The legendary baseball manager Casey Stengel is reported to have said, “Can’t anybody here play this game”, in reference to the abysmal performance of the 1962 New York Mets. That became the name of a book by Jimmy Breslin telling the story of that season.
After reading of Rob Pincus’ experiences yesterday at the preliminaries of the NRA Board Meeting, the Stengel quote was the first thing that came to mind.
After checking in at the security desk around 12:30pm, Rob was removed from the meeting area…. not a meeting room, not from trying to steal a free lunch with the Directors… from the entire meeting area at the hotel. He was at first told that he could not come back until Saturday Morning for the main Board Meeting. After challenging that he believed that Members were allowed to attend Committee Meetings, security relented and said he could return at 1:30 on the afternoon, but would not provide any details about what committees were meeting or in which specific rooms.
Rob returned to the meeting area at 1:30pm, the scheduled time for the Legal Affairs Committee. He was greeted by the same security supervisor that escorted him out of the area less than an hour before. He was told specifically where to sit in the room… and a security guard at next to him.
It only gets worse in Rob’s own words.
“The thing that is bothering me right now: NRA claims 5 million Members. Members are ostensibly allowed to attend these meetings. Social media is on fire in regard to the crisis at the organization. There was only one committee meeting this afternoon, one of the most important ones, the Legal Affairs Committee.
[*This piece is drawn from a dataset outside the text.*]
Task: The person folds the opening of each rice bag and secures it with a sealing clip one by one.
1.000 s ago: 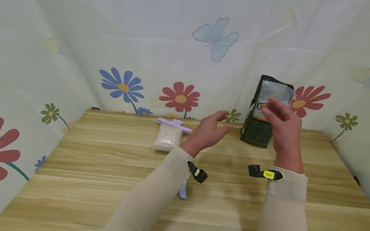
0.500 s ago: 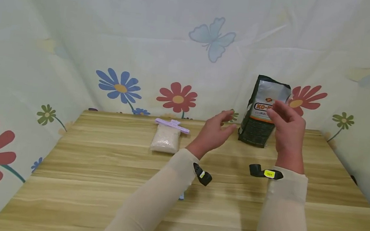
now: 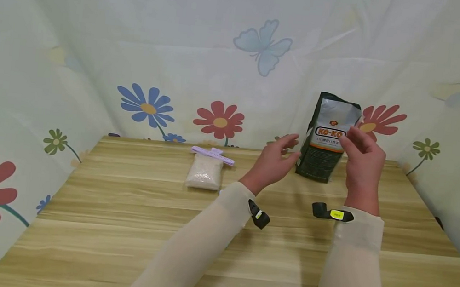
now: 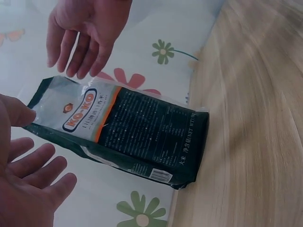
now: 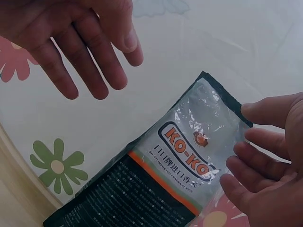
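Observation:
A dark green and silver rice bag marked KO-KO stands upright on the table at the back right, leaning slightly against the flowered cloth. My left hand hovers by its left side, fingers spread and thumb apart. On the bag's other side, my right hand has relaxed fingers and overlaps its right edge in the head view. In the left wrist view, the bag's printed front lies between both hands. The right wrist view has my right fingertips right at the bag's edge. Neither hand grips anything.
A small clear bag of white grains lies further left, closed by a lilac sealing clip. A light blue strip is mostly hidden under my left forearm. Flowered cloth rises behind the wood-grain table.
My left hand has moved right, closer to the rice bag. My right hand has shifted slightly right, uncovering more of the KO-KO label. The bag stays standing in place.

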A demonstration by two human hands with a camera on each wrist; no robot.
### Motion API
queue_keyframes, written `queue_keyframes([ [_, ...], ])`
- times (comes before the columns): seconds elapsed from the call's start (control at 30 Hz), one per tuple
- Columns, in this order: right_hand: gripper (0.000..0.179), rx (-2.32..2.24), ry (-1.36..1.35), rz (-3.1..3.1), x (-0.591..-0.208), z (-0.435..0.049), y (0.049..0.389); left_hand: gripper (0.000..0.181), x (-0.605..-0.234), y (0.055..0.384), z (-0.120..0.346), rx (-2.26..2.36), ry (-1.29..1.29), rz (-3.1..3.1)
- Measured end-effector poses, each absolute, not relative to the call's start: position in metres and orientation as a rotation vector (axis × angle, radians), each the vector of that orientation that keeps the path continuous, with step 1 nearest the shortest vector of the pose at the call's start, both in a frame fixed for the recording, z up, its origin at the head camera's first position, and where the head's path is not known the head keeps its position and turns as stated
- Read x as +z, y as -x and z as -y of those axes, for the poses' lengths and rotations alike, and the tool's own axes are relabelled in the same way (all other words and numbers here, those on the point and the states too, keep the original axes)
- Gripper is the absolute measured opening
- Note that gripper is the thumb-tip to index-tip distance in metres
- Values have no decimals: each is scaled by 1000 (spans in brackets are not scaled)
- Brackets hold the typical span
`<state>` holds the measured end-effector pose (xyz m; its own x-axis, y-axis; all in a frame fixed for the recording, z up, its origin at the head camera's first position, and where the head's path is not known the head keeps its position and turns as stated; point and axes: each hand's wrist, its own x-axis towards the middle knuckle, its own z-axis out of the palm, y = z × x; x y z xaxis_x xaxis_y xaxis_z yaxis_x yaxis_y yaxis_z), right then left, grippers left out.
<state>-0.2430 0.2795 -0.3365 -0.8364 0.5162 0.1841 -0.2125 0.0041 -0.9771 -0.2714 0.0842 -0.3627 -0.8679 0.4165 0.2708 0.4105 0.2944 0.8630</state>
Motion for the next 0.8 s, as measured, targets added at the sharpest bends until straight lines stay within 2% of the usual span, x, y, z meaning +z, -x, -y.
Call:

There were less than 10 empty chairs in the room and I was basically given a personal security escort. The NRA wasn’t prepared for Members to attend, nor did they appear to want Members to attend.
After the meeting went into Executive Session, I went to the Secretary’s Office adjacent to the meeting room to request a schedule of the meetings scheduled for the next day and, as the staffer was writing them down for me, Security showed up and told me I needed to leave. Rudely. They would not even let the staffer provide me with the information. At that point, NRA Director Robert Brown came over to see what was going on and Security insisted that I leave the entire meeting area forcing the Director to walk out into the hallway to finish his conversation with me. Security was smug and increasingly aggressive as the short moment went on.”
This is NOT how to play the game. All it does is show fear and you never want to show fear.
Here is how it should have gone.
“Mr. Pincus, thank you for registering and attending. We rarely get members coming to these meetings. We are glad to have you here.”
“Here is a list of the committee meeting and times. Which committee meeting did you want to attend first? Oh, the Legal Affairs Committee? Bob (big security guard) here will show you how to get there. The room is somewhat out of the way.”
When the Legal Affairs Committee went into Executive Session, the Chairman should have said, “Mr. Pincus, we are going into Executive Session to discuss (whatever). I hate to do this but I’m going to have to ask you to leave the room. If you’ll head to the Secretary’s desk, I’m sure that they will be happy to point you to other committees. We really do hope to see you again tomorrow at the Board Meeting.”
The proper way to have done all of this was to kill Rob with kindness. Butter should not have melted in their mouths. Even if Rob was aggressive, which I don’t think he was, your goal was to disarm him with politeness.
Treating Rob like some interloper who had dog shit on his shoes was stupid. All it did was show fear and weakness which is the last thing any organization should want to do.
Whoever decided that this was the way to treat Rob or any NRA member who shows up to the meeting deserves to be fired. Immediately if not sooner. It was stupid, it was counterproductive, it was bullying, and it creates more bad PR and attention for the NRA at a time when they can least afford it.
I keep telling myself I shouldn’t reflexively call for Wayne’s dismissal, but things like this only reinforce it.
It really looks like something’s rotten to the core and the organization really needs to reboot and reconfigure. In the computer terms, all the way down to bare metal. Not just Wayne but whoever ordered that fuster cluck.
Interesting… And worrying at the same time. Agree with SiG’s comment above.
Anyone who doesn’t realize by now, in this time of national gun control political crisis, that the single most wasteful use of their time and/or money is having anything to do with the NRA … well, there’s no polite way to say, they’re useless Boomers, literal or figurative. The organization’s governance is hopeless by design, and that’s not going to change this side of a liquidation bankruptcy or Wayne getting arrested for the fraud it’s been reported he’s committed. Probably not even then if he can make bail, he’ll claim it’s political, and he won’t be entirely wrong.
John, you’re implicitly doing a good job of hammering this home with your very best on the web coverage, but otherwise we need to be concentrating on avenues independent of the NRA, as well preparing for yet another betrayal by what little is left of the Winning Team. If they aren’t dedicated gun grabbers like Trump, call your Congressman and Senators, voice call with a caller-id in their district or state to their office, that counts infinitely more than an email, which I assume are completely ignored, as they should be. The staffer will make a check mark on a tally, and the counts from constituents will be considered when the votes are taken.
I bought a life membership to SAF the other day. Not giving up my life NRA but ignoring all their pleas for cash.